Write Your APIs as if Someone Else is Going to Use Them
It’s easy to fall into the trap of designing APIs for yourself or your immediate team — especially when deadlines are looming or you’re the only one consuming them initially. But one of the most important lessons I’ve learned through experience — particularly after working on numerous third-party integrations — is this:
Design your APIs like someone else — someone you’ve never met — is going to use them.
Because chances are, they will.
Whether it’s a new developer on your team, an external partner, or even your future self six months down the line, your API will eventually serve someone who wasn’t part of the original design conversation. And if you’ve ever had to reverse-engineer a poorly documented or inconsistent third-party API, you know just how painful that can be.
Good APIs Feel Like Products
Think about the APIs you’ve enjoyed working with. They’re probably well-documented, intuitive, consistent, and surprisingly easy to integrate. The Slack API is a great example — it’s clear, predictable, and built with developers in mind. You don’t need to read an entire manual before making your first request. Everything just works the way you expect it to.
That’s not an accident. It’s a product mindset applied to internal tooling.
My Approach to API Design
These are not universal rules, but principles I personally try to follow when designing APIs — ones that have helped me create interfaces that are easy to use and maintain.
1. Clarity Over Cleverness
Avoid over-engineering. Use descriptive endpoint names and payload structures. Stick to standard HTTP methods (GET, POST, PUT, DELETE) and make sure their behavior aligns with expectations.
✅ GET /users/123
❌ POST /doActionOnUser
2. Consistency Is Key
Maintain consistent naming conventions, response formats, and error structures across your API. If one endpoint returns an object with a user_id
, don’t call it id_user
elsewhere.
3. Design for Errors
Great APIs don’t just succeed gracefully—they fail gracefully too. Use standard status codes, return meaningful error messages, and provide actionable information in your responses.
{
"error": "Invalid request",
"details": "The 'email' field is required"
}
4. Single Responsibility: Do One Thing Well
Each endpoint should have a single, clear responsibility. Don’t combine actions like “create and assign and notify” in one API call. That makes behavior harder to predict and harder to reuse. Simpler, atomic endpoints are easier to test, understand, and maintain.
✅ POST /users — Creates a user
✅ POST /assignments — Assigns a task
✅ POST /notifications — Sends a notification
❌ POST /do-everything
5. Write Friendly Documentation
An API without documentation is a puzzle. Provide clear, concise guides, request/response examples, and use cases. Great docs reduce support requests and increase developer adoption.
6. Think Use Case First — But Don’t Overfit to Clients
While it’s helpful to consider real-world workflows, your API shouldn’t be overly shaped by a single client’s specific use case. That leads to rigid design and tightly coupled behavior. Instead, aim to build general-purpose, composable APIs that work across a variety of scenarios.
If the client needs a shortcut or bundling of multiple operations, they can do that on their side using your clean, granular APIs.

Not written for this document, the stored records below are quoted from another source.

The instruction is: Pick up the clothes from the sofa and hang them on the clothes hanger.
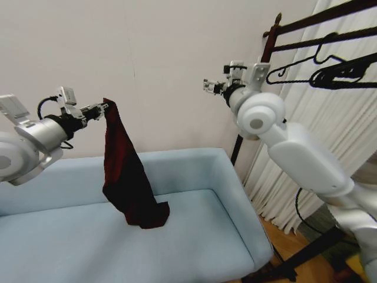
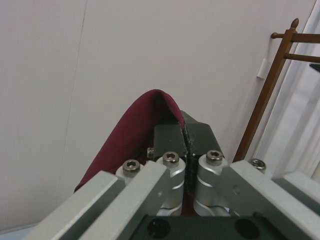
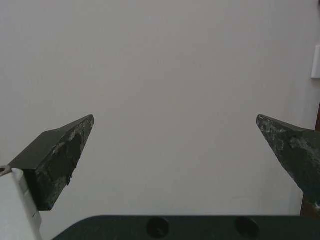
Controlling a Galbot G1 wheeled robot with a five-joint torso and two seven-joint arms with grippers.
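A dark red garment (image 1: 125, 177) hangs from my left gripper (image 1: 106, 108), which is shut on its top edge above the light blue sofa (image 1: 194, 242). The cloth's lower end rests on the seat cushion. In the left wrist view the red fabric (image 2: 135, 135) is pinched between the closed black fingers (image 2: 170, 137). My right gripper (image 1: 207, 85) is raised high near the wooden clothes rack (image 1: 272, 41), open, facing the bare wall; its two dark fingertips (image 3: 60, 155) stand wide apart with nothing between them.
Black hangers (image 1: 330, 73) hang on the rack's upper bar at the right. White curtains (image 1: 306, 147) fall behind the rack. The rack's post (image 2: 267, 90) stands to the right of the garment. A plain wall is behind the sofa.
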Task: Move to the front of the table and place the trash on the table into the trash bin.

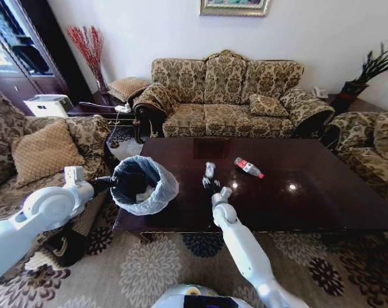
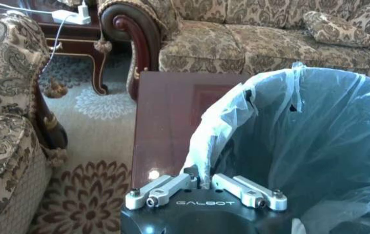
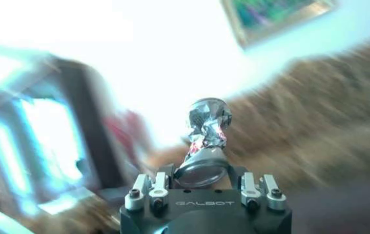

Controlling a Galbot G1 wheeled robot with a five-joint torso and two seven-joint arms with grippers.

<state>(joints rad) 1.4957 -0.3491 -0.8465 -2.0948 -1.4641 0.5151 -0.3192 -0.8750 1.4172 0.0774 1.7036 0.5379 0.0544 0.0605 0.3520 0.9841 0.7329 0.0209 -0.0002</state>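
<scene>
Right gripper [image 1: 210,184]: above the table's [image 1: 309,205] front edge, fingers clenched on a crushed silvery wrapper [image 3: 206,127].
Left gripper [image 2: 206,184]: clamped on the trash bin [image 1: 142,186] rim, at the table's front left corner.
Bottle [image 1: 249,167]: lying mid-table.

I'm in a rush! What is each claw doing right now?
Left claw: closed on the trash bin rim.
Right claw: closed on a crushed silvery can.
</scene>
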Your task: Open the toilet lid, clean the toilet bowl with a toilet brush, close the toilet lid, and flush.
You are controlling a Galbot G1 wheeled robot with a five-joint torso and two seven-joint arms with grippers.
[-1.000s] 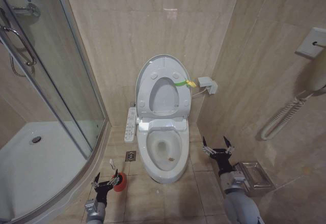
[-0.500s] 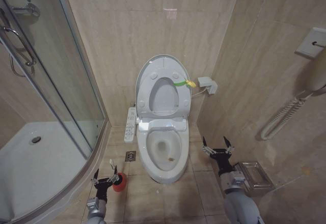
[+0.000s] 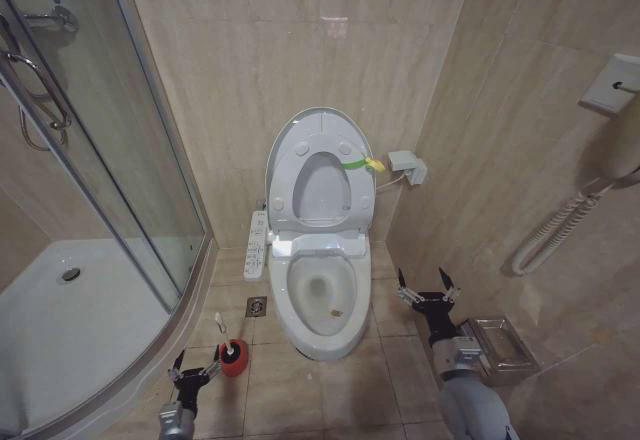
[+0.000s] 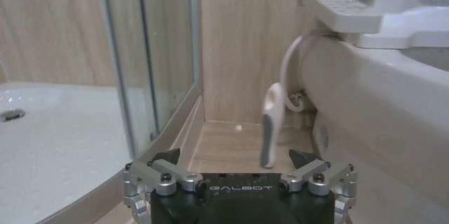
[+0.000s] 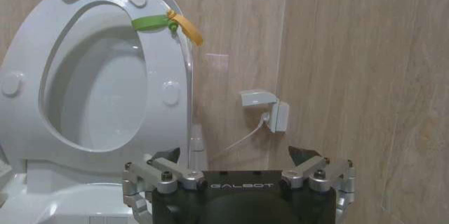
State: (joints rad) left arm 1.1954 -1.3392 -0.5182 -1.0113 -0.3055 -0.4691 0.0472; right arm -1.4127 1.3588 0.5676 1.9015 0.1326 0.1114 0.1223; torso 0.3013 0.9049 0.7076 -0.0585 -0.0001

The Developer Experience is the Product
When you treat your API as a product, you think about the developer experience. This includes everything from onboarding and authentication, to naming, documentation, and how errors are handled.
A well-designed API can become a growth engine. It can enable integrations, open up your platform to partners, and make internal teams more productive. A poorly designed one? It becomes a liability.
Final Thoughts
Building APIs isn’t just a backend task. It’s an act of communication. And just like good code tells a story that’s easy to read, a good API should be intuitive, consistent, and user-focused.
So, next time you design an endpoint, ask yourself: Would this make sense to someone who knows nothing about my codebase? If the answer is yes, you’re on the right track.
These are the standards I hold myself to — not hard rules, but guiding principles that have served me well. If they help you too, even better.